Я, интересами своими стоявшая за революцию, хотела было возразить, однако тоже побоялась револьвера. Со спокойствием относился к оружию только, видимо, один лишь Есенин.
— Пусть твоя пушка успокоится у меня в кармане, — тихо сказал мужчина, пряча ревльвер в своих штанах, и уже довольно скоро все присутствующие в трактире утихомирились и настроились на привычный им лад. Кроме, пожалуй, Игоря Ильинского. После Сергей Александрович, ещё немного нервный от произошедшего, весь запыхавшийся, уселся рядом со мною, и я почувствовала себя как девушка из средневековых романов, на глазах у которой разыгралась битва её любимого с другим претендентом на её сердце. Мне до жути захотелось нарушить царящее меж нами молчание:
— Вы вели себя очень мужественно, — произнесла я, вспомнив реакцию Мариенгофа на происходящее. Сергей отчего-то закивал, но смотрел не на меня, а на соседний столик, за которым беседовали Блюмкин и какой-то незнакомый мне человек.

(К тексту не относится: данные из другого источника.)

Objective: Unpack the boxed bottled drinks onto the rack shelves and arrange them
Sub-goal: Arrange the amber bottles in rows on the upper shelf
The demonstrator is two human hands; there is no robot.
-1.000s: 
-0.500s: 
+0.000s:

— Спасибо, Вика, правда, здесь скорее взыграл не героизм, а чрезмерная тяга Блюмкина к пьянству, — проскрежетал Есенин. Обыкновенно он любил, когда его хвалили, им восторгались, а ныне вёл себя как-то неподобающе себе же самому. И это до крайности изумляло.
— Вас могли застрелить, — я осознавала, сколь глупо придавать столько волнения голосу своему, но ровным счётом ничего не смогла поделать с собою.
— Какой там! Родился в рубашке, причём, в рязанской. В ней и похоронят, — он обернулся ко мне с улыбкою, но блики в глазах его выражали неясную грусть. — Вы беспокоитесь? — спросил он меня вдруг.
Вопрос вогнал меня в краску. Я отвернулась, пытаясь переключиться на стоявшего в отдалении Толю или на того же Блюмкина, на какового, на самом деле, у меня не было никакого желания взирать, но взгляд Сергея Александровича прожигал даже со стороны, и мне оставалось разве что беспокойно ёрзать на месте.